Dans l’herbe du pré qui tremblote de rosée, je file à la rivière. Arrivé au premier chant éraillé de son coq, Jean-Pierre, mon partenaire de jeux aquatiques, m’attend. Je le connais depuis toujours, nous étions dans la même classe à la communale. Nos parcours scolaires ont divergé ; j’ai été admis au lycée d’Agen, il est parti en apprentissage pour devenir mécanicien. Nous partageons une passion ardente qui nous permet de rester en lien.

La rivière nous attend, immobile, à peine fripée par le souffle de la brise matinale.

En un regard, je retrouve Jean-Pierre. Ses jambes ont poussé plus vite que le reste de son corps ; il vient vers moi en les dépliant à la manière d’un échassier. Il me dépasse de vingt bons centimètres maintenant. Sa tignasse ne doit pas souvent voir le peigne. Il l’a casée sous sa casquette pour dégager sa bouille. Des yeux noirs, durs comme de l’acier, tombants aux coins, de vraies faucilles. Boutons d’acné pour décorer les joues et ombre de moustache, comme il se doit quand on a treize ans. Sourire narquois pour excuser ses vieux habits, « pour la pêche, c’est bien assez », mais sifflement d’admiration pour mon pantalon de toile et mon polo de marque. Jean-Pierre est bon camarade.

En aval d’un barrage de pierres, équipé d’une vanne qu’on ouvre ou ferme en fonction du débit de la rivière, l’eau se déverse, offrant une baignade fréquentée tout l’été par la jeunesse du coin. Jean-Pierre et moi nous baignons dans ce déversoir, comme les autres, mais nos plaisirs de rivière sont bien plus variés. Nous pêchons. De toutes les façons conventionnelles possibles : au coup au fil du courant, à la ligne plombée, à la volant, aux vifs… Jean-Pierre n’a pas son pareil pour faire une canne d’un simple bambou, trouver le bon affût, choisir les hameçons, bricoler des mouches, trouver des vers et des sauterelles, préparer des appâts avec de la farine ou du maïs.

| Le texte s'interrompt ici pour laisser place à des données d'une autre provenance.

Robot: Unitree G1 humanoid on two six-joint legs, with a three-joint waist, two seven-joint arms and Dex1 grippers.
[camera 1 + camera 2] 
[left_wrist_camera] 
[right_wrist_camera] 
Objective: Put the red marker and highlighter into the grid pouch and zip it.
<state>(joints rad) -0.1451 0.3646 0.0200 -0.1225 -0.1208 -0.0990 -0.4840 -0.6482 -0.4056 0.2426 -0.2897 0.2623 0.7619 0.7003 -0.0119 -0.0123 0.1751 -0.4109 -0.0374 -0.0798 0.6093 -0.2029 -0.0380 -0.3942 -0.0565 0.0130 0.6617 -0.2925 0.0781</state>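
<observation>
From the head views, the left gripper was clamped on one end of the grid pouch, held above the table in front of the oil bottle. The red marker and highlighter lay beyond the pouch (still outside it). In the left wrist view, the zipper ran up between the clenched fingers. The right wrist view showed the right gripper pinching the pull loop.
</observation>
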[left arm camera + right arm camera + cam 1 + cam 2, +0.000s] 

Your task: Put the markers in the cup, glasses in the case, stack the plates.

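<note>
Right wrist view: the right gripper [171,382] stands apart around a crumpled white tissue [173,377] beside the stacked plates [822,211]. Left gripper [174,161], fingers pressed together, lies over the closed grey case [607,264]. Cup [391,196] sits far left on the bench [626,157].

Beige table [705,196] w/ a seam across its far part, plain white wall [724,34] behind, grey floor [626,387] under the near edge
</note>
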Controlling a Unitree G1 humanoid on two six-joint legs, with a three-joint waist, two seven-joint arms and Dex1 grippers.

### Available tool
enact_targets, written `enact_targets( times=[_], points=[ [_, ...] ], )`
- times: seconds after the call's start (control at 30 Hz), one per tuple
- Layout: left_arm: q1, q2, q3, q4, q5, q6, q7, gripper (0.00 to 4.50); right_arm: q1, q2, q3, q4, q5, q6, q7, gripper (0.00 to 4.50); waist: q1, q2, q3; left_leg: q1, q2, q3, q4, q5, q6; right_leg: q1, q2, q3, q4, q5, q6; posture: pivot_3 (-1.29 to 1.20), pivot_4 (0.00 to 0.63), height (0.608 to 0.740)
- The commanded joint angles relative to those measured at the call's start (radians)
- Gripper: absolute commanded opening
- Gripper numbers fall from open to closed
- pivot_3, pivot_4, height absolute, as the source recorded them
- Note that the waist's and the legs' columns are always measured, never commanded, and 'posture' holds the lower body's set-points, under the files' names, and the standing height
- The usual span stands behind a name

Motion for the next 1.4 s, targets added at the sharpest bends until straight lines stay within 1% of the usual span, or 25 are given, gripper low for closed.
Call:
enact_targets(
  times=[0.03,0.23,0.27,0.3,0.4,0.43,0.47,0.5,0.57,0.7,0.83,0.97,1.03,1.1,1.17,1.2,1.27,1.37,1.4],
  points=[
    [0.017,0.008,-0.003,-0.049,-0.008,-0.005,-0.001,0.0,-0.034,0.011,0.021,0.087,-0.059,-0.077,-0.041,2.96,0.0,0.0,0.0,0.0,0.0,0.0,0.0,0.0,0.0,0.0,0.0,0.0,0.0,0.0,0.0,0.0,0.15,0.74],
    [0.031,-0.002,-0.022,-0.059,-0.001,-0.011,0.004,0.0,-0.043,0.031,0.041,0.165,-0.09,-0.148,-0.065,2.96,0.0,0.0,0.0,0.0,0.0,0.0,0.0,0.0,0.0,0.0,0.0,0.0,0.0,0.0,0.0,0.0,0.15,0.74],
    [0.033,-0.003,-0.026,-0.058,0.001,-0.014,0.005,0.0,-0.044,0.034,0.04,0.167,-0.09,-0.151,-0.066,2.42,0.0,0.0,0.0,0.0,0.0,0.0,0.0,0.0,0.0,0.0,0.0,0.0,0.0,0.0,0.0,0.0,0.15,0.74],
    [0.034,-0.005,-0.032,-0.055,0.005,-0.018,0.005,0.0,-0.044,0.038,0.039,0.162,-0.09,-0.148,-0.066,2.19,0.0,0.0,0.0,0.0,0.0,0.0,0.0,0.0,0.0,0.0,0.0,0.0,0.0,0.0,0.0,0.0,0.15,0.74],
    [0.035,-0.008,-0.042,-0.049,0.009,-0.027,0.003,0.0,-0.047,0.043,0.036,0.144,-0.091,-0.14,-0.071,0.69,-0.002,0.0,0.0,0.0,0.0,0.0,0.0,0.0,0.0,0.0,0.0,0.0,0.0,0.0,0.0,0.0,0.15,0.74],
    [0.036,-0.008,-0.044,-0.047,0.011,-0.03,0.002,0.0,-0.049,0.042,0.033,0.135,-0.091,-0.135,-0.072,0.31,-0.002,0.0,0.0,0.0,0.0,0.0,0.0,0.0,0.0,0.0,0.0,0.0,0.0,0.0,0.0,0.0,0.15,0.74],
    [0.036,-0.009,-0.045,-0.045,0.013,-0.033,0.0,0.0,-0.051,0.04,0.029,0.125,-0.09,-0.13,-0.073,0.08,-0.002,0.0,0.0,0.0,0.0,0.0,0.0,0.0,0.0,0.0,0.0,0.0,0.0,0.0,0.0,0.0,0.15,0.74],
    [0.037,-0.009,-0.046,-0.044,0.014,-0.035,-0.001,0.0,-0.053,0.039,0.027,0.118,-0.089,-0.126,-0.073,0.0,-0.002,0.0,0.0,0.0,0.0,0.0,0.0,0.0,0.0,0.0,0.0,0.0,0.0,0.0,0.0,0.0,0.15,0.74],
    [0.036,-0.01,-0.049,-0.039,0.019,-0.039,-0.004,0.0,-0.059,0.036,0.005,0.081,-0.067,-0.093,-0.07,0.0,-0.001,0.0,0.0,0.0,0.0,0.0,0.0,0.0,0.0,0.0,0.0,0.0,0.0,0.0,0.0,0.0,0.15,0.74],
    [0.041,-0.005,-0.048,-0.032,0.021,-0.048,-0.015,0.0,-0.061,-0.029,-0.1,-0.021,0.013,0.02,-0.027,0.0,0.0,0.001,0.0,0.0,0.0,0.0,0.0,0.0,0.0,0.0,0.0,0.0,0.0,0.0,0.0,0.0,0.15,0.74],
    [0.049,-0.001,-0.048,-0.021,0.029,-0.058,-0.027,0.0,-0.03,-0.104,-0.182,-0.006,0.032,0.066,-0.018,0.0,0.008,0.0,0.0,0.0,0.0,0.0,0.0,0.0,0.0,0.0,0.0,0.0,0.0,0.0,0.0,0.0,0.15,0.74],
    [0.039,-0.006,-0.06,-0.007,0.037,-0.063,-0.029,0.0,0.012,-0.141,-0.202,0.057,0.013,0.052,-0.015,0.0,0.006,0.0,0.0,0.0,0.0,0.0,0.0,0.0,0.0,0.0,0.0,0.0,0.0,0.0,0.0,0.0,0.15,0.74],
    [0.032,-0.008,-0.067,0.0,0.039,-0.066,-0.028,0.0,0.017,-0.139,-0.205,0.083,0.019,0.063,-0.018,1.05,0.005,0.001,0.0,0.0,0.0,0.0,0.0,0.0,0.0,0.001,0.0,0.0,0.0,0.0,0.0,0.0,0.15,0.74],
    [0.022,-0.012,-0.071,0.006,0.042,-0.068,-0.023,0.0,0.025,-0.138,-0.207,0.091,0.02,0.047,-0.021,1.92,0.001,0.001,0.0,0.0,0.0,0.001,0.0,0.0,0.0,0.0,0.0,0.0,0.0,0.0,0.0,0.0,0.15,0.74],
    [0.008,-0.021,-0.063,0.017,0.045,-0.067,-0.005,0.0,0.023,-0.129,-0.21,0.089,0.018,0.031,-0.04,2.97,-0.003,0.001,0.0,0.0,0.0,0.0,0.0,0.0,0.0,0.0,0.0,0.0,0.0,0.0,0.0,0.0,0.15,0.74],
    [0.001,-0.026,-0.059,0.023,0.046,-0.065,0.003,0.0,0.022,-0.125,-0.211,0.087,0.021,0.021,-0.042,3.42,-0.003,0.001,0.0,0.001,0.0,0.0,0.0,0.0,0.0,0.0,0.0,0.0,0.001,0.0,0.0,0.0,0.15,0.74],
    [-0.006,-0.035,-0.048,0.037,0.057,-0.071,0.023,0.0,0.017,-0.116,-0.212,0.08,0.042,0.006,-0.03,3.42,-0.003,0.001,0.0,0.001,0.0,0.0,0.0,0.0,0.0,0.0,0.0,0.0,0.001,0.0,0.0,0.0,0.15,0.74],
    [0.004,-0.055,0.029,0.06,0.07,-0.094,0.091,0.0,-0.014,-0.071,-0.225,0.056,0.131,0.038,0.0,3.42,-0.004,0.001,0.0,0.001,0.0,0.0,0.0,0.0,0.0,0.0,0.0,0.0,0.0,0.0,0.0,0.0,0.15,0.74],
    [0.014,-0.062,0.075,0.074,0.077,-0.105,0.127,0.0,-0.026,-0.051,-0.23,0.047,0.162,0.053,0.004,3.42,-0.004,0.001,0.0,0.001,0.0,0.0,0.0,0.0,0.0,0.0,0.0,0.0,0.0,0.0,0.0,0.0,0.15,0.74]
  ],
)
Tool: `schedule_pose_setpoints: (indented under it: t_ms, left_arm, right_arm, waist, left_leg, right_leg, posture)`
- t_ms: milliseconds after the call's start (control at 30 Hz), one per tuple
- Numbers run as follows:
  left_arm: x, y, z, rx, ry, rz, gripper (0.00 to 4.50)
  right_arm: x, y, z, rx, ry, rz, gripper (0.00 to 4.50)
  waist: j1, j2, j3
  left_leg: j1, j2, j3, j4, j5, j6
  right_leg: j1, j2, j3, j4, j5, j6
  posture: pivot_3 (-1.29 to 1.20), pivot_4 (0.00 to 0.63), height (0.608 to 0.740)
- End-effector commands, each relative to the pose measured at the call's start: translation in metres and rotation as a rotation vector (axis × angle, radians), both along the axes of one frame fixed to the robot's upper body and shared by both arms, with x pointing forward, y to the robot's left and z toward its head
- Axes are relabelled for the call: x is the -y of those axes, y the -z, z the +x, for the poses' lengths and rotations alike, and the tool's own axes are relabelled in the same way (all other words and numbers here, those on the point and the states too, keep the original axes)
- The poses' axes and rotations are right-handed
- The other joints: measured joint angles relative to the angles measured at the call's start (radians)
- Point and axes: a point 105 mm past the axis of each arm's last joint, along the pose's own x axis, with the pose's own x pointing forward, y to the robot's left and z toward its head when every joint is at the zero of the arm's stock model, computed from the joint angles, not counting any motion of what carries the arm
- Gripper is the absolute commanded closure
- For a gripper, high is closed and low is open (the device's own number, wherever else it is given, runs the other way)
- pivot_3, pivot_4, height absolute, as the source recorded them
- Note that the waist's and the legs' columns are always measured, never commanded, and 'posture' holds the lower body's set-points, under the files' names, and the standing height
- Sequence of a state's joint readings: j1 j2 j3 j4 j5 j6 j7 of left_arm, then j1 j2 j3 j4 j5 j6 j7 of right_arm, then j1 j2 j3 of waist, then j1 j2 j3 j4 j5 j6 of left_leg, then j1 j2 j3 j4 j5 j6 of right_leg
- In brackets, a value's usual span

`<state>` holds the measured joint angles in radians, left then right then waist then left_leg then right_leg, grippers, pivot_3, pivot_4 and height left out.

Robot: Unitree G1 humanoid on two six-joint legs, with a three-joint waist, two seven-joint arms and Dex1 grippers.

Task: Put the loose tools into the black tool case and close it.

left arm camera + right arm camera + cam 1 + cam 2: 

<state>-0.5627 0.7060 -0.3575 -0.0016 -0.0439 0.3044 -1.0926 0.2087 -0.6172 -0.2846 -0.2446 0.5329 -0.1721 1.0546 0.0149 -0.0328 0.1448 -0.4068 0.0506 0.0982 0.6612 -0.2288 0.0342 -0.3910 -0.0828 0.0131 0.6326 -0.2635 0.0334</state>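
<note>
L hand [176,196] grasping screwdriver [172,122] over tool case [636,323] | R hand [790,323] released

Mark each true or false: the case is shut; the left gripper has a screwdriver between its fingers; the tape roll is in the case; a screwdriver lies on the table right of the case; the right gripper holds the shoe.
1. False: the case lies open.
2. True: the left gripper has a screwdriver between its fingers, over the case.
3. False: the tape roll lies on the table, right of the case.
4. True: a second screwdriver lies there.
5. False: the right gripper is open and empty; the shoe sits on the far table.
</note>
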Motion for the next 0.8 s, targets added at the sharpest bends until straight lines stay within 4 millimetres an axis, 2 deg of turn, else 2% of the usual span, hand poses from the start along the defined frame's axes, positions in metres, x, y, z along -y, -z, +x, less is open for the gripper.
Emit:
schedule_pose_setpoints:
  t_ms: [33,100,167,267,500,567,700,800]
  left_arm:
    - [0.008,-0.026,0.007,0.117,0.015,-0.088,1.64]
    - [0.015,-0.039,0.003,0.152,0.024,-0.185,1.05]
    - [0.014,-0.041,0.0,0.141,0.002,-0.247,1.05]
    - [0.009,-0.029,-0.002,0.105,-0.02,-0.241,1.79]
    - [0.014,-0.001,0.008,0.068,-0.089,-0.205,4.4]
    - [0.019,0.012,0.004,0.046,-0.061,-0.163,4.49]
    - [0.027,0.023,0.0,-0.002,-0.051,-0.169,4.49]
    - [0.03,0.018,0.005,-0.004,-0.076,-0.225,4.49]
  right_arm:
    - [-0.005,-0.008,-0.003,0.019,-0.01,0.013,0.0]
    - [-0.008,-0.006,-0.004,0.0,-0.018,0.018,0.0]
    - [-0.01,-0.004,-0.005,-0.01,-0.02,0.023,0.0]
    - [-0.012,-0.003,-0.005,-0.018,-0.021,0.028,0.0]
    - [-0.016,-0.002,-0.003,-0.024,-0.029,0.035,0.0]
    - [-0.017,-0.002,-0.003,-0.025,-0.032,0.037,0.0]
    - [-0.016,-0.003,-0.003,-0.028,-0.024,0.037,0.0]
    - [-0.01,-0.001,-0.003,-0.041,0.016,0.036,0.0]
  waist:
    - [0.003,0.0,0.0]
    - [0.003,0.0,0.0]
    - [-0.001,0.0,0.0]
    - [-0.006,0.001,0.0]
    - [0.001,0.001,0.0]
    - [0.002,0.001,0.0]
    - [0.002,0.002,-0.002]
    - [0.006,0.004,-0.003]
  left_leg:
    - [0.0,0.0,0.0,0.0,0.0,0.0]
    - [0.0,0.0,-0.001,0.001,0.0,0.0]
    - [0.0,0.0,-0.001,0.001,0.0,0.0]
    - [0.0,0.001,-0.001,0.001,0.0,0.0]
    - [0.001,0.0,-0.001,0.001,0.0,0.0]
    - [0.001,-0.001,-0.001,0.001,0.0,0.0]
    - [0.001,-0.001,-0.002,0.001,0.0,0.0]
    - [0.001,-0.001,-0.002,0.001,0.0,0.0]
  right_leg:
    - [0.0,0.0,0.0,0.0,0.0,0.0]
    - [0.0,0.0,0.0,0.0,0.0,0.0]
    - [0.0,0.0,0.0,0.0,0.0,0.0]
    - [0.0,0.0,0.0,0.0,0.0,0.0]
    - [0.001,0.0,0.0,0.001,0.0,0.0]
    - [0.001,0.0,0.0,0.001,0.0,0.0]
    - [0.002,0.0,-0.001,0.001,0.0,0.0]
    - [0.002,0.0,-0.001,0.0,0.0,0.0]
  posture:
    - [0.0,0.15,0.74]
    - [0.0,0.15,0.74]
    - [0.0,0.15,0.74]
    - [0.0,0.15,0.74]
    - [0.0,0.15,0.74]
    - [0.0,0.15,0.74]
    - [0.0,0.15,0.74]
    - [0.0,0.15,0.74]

Le soleil brunit nos dos, les herbes, les branches, les ronces griffent nos jambes, les pierres meurtrissent nos pieds, les taons et les mouches nous agacent. Les libellules, les gerris nous accompagnent. La rivière est changeante, dissimulatrice, mystérieuse, parfois dangereuse. Qu’importe, nous sommes pris par la fièvre pêcheuse ! Chevesnes, ablettes, gardons, goujons, perches-soleils, tanches, carpes, anguilles, tout nous est bon.

Jean-Pierre plus audacieux que moi, plus mûr aussi, m’initie à la pratique virile et inavouable du braconnage. À la fin du jour, nous installons nos nasses, nos lignes de fond, nous barrons même la rivière d’un filet. Il nous arrive même de pêcher à la main dans les trous des rives. Nous apprenons à sourire innocemment au garde-pêche et à rire des tournées des gendarmes. La braconne avec Jean-Pierre, c’est un secret très poétique. Il est de la rivière comme je voudrais en être, du pays encore plus que je ne le suis.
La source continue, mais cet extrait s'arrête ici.